Between the takes, or following consideration of all the takes, the
audio engineer may select a take as the "circle take", in this
case, take 6 (in some embodiments by clicking on the quick access
button 403f). In some embodiments, a user may review the entries of
other team members, and may compare the other members' identified
"circle takes" with their own. In some embodiments, the "circle
takes" may constitute a form of "voting", in which each user
indicates their preferred take, and the majority is indicated for
future use and/or review.
[0033] For each selected take, the user may supply notes 409 to
explain their reasoning, or to identify errors or improvements in
the performance. These notes may be available in near real-time to
the voice actor, so that they may adjust their performance in
subsequent takes. In some embodiments, the waveform of the actor's
performance is provided to the user for review, and notes may be
placed along the waveform timeline to indicate where in the speech
the note refers. In some embodiments, notes are not only textual
indications, but may also be markers for subsequent animation
techniques. For example, in some embodiments, the team present
during the recording process includes one or more animator. Via the
"animator" role, the user may indicate notes in the waveform
concerning keyframes for animation and aspects of speech that may
require further consideration when preparing a digital animation.
Some embodiments allow the animator to make graphical notes, such
as sketches, to illustrate, e.g., how the character would adapt
based on the waveform generated by the voice actor. Using buttons
404 and 405 the participants can save their changes and upload the
results to the server for access by other users. In this manner, an
entire production team from several stages of a production process
may join together and provide editing and review of voice acting
for rapid creation of audio assets.
Session Operations
[0034] FIG. 5 is a flow diagram depicting a session management
process 500 as may be implemented in certain embodiments. In some
embodiments, the process 500 may be run on host server 101. In
other embodiments, session management may be run exclusively on the
user devices. For example, one user device may be designated the
"host server" and perform the centralizing functions of the host.

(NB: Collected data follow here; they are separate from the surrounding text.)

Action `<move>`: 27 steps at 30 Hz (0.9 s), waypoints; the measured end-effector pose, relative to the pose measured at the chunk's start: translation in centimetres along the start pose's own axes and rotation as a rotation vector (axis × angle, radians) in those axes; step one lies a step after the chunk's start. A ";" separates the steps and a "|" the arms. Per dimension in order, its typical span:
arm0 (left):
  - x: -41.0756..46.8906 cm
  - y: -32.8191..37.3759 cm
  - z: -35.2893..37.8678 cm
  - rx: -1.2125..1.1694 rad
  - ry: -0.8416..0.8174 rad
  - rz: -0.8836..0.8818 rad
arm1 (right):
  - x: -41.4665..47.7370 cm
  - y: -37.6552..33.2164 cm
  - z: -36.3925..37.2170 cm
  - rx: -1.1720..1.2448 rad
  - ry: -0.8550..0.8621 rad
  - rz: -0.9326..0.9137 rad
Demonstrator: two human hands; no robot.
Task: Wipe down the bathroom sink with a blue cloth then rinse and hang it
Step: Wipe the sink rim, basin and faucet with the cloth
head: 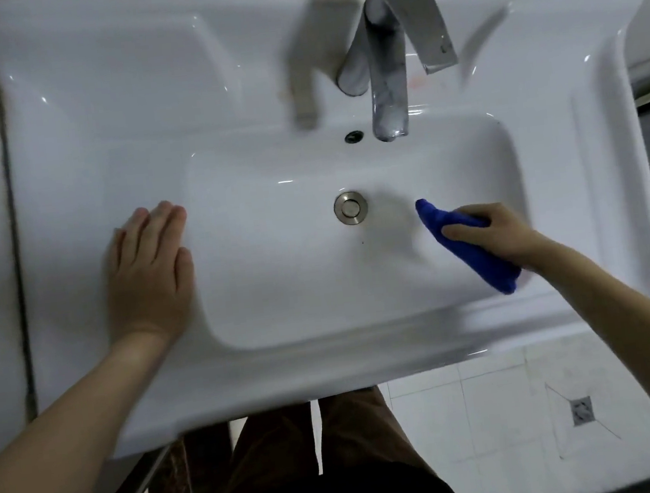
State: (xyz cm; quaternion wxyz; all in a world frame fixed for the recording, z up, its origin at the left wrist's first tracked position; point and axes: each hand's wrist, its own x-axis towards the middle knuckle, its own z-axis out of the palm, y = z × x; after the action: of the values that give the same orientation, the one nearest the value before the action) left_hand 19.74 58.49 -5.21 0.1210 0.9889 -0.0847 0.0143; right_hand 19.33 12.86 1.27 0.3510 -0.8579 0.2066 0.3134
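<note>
A white ceramic sink (258, 104) fills the view, with a rectangular basin and a metal drain plug (350, 208) at its middle. My right hand (494, 231) grips a bunched blue cloth (474, 253) and presses it against the basin's right inner side, right of the drain. My left hand (148, 270) lies flat, fingers together, on the sink's left rim beside the basin; it holds nothing.
A chrome faucet (388, 89) with an angled lever stands behind the basin, its spout over the overflow hole (354, 136). A wall runs along the left. White floor tiles with a floor drain (581, 411) lie at the lower right. My legs stand below the sink's front edge.
</note>
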 end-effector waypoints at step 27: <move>-0.1 -0.2 0.4 0.017 -0.018 -0.038 | 12.3 -14.0 21.1 -0.234 0.415 -0.640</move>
State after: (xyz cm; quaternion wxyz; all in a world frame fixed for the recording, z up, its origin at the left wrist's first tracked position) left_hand 19.71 58.55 -5.65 0.1123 0.9914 -0.0667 0.0036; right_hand 27.93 36.01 -12.25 0.2817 -0.9581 -0.0416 0.0294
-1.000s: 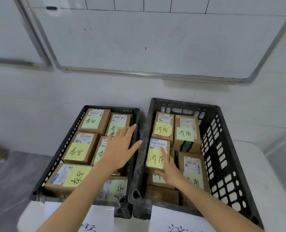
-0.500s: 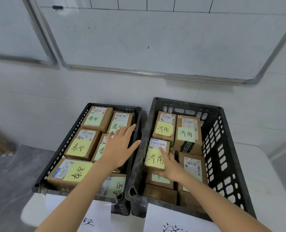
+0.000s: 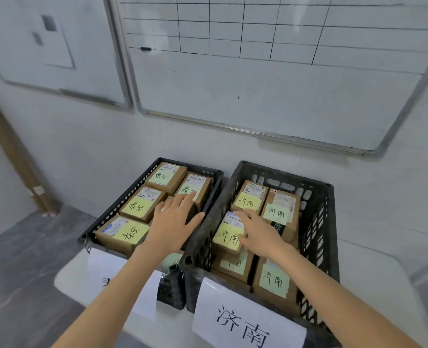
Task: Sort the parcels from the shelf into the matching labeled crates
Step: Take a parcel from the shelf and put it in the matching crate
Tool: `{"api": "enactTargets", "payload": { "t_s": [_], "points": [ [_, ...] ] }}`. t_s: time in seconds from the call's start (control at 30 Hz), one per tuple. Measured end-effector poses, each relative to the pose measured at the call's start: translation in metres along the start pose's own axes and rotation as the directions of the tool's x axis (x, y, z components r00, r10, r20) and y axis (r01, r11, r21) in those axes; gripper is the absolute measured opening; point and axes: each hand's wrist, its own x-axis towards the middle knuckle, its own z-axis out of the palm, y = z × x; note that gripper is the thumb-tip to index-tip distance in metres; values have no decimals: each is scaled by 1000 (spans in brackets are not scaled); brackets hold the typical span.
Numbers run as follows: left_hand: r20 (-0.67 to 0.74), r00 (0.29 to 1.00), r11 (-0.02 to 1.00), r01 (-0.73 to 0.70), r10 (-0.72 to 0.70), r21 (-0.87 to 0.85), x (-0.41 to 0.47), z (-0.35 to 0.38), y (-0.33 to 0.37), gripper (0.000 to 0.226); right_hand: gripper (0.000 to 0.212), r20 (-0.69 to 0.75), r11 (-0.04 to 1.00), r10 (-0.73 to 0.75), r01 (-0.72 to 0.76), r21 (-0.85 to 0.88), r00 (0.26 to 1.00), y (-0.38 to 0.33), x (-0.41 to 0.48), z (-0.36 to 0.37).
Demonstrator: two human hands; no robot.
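— Where is the left hand (image 3: pixel 172 222)?
— I see it just left of the right crate (image 3: pixel 283 177), palm down in the left crate (image 3: pixel 123 195). It is wide: fingers straight and spread, thumb out toward the right crate's left wall. It lies flat on the parcels (image 3: pixel 135 205) there and grips nothing. Its fingertips reach a green note (image 3: pixel 190 190).
— And the right hand (image 3: pixel 260 232)?
— Inside the right crate, toward its left side. The fingers are straight and lie closer together, palm down. It holds nothing. The fingers lie along the right edge of a tilted parcel (image 3: pixel 229 234) with a yellow note, and the index finger crosses its white label. I can't tell whether the palm presses the box beneath.
— Where do the goods sit?
— Brown parcels lie in both crates, notes facing up. A paper sign (image 3: pixel 248 320) hangs on the right crate's front, and a whiteboard (image 3: pixel 270 101) is on the wall behind it.
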Motion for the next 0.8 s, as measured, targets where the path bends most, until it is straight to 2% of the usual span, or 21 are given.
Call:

In other embodiments, every user device is a "host" and updates are
distributed to all the devices in a distributed fashion.
[0035] At step 501, the system may receive a line of text, such as
a line of conversation, from a writer. As discussed above, the
writer, or another role member, may specify the initial
configuration of the project, and may specify where the supplied
lines of text will be used in the final design. Particularly, at
step 502, the system may associate the line of text with a
recording session. For example, the writer may have previously
specified that the collection of lines of texts they were about to
be entered were to be associated with a particular portion of a
production. In some embodiments, the system may automatically
identify the session to be associated with the text based on
previous entries or other context.
[0036] At step 503, a user, such as an audio engineer, voice actor,
or a director may select the session identifier, e.g., an
identifier 205a-e in their own user device. At step 504, possibly
in response to the selection at step 503, or as part of an
automatic update process, the system may send session data to the
user's local device.
[0037] At step 505 the system may present metadata with the line of
text to a voice actor. For example, a team member may have
previously appended notes 409 to a row in active scene 400. Now
that the voice actor is about to speak the line of text, the voice
actor may review the notes before beginning their performance.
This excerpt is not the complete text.